Another unusual pair joining forces to pass needed reform is U.S. Sens. Rand Paul, R-Ky., and Cory Booker, D-N.J., who are pushing a new bipartisan bill that seeks to overhaul criminal sentencing laws.


The two have indicated the reforms will save taxpayer dollars as well as “empower people to succeed and keep our streets safe.”


The proposal – known as the Redeem Act – particularly aims to help nonviolent offenders and puts a greater emphasis on rehabilitation in an effort to aid juveniles and lessen taxpayers’ burden when it comes to funding prisons.

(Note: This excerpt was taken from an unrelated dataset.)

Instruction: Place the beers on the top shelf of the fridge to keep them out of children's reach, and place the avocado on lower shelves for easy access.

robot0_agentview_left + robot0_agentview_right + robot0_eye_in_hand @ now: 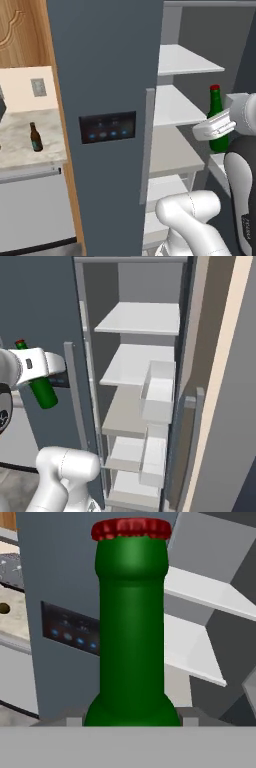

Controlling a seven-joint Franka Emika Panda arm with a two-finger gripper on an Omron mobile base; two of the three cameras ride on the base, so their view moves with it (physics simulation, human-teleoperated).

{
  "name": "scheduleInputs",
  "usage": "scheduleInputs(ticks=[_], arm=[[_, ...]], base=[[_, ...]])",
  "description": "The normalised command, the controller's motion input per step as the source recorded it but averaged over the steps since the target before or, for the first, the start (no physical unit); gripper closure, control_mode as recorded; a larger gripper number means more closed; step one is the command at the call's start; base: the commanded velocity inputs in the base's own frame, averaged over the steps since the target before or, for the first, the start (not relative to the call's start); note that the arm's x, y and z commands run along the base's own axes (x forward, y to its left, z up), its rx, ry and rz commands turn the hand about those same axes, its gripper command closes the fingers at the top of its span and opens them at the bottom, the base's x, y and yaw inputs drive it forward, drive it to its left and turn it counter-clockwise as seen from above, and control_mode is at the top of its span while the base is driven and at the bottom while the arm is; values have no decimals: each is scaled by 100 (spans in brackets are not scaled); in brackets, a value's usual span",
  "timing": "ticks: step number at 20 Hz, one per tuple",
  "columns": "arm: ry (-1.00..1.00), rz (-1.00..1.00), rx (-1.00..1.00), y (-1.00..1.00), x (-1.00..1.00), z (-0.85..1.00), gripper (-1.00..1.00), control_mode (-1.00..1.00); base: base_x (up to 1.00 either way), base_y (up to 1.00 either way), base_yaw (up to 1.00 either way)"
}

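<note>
My gripper [216, 127] is shut on the plain green beer [215, 116], a red-capped bottle, holding it around its body in front of the open fridge [107, 65]. From the right the green beer [44, 392] leans, with the gripper [41, 369] around its upper part. In the hand view the beer's neck [131, 627] rises straight up from the gripper [131, 718]. The top shelf [184, 60] [142, 318] lies higher than the bottle and bears nothing. The lower shelves [172, 106] [131, 363] are bare too. The brown beer [35, 136] stands on the counter at left. The avocado is out of view.
The fridge door [102, 165], with its black light panel [107, 127] and grey bar handle [148, 145], stands between the counter [22, 150] and the shelves. White door bins [159, 390] line the right side of the opening. Wooden cabinets [22, 30] hang above the counter.
</note>
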Motion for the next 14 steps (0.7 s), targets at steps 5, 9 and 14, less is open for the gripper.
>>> scheduleInputs(ticks=[5, 9, 14], arm=[[0, 0, 0, 0, 0, 0, 100, 100], [0, 0, 0, 0, 0, 0, 100, 100], [0, 0, 0, 0, 0, 0, 100, 100]], base=[[0, -37, -5], [3, -41, -5], [7, -28, -5]])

Passage of the plan this year remains unclear – ironically because of the gridlock that’s stalled so many other sensible bills. But with an increased spotlight, perhaps the two rather recognizable lawmakers can move the bill forward.


America’s criminal justice system is becoming overwhelmed, and prison costs are projected to reach nearly $7 billion in fiscal year 2014. These reforms can help to alleviate those burgeoning issues.


The cynical may see these bipartisan efforts merely as blips on the radar or as signs of lawmakers breaking their principles.


However, they should be viewed as a step forward in Washington, D.C.


Congress has almost grinded to a halt because of increased polarization. It’s no wonder why their public approval rating has consistenly hovered in the single digits for years.


The public should hope lawmakers can come away with a renewed sense of working across the aisle after these bipartisan efforts this week.


Having Washington, D.C. paralyzed by gridlock will do nothing to strengthen our country’s future in a time when America desperately needs a brighter outlook.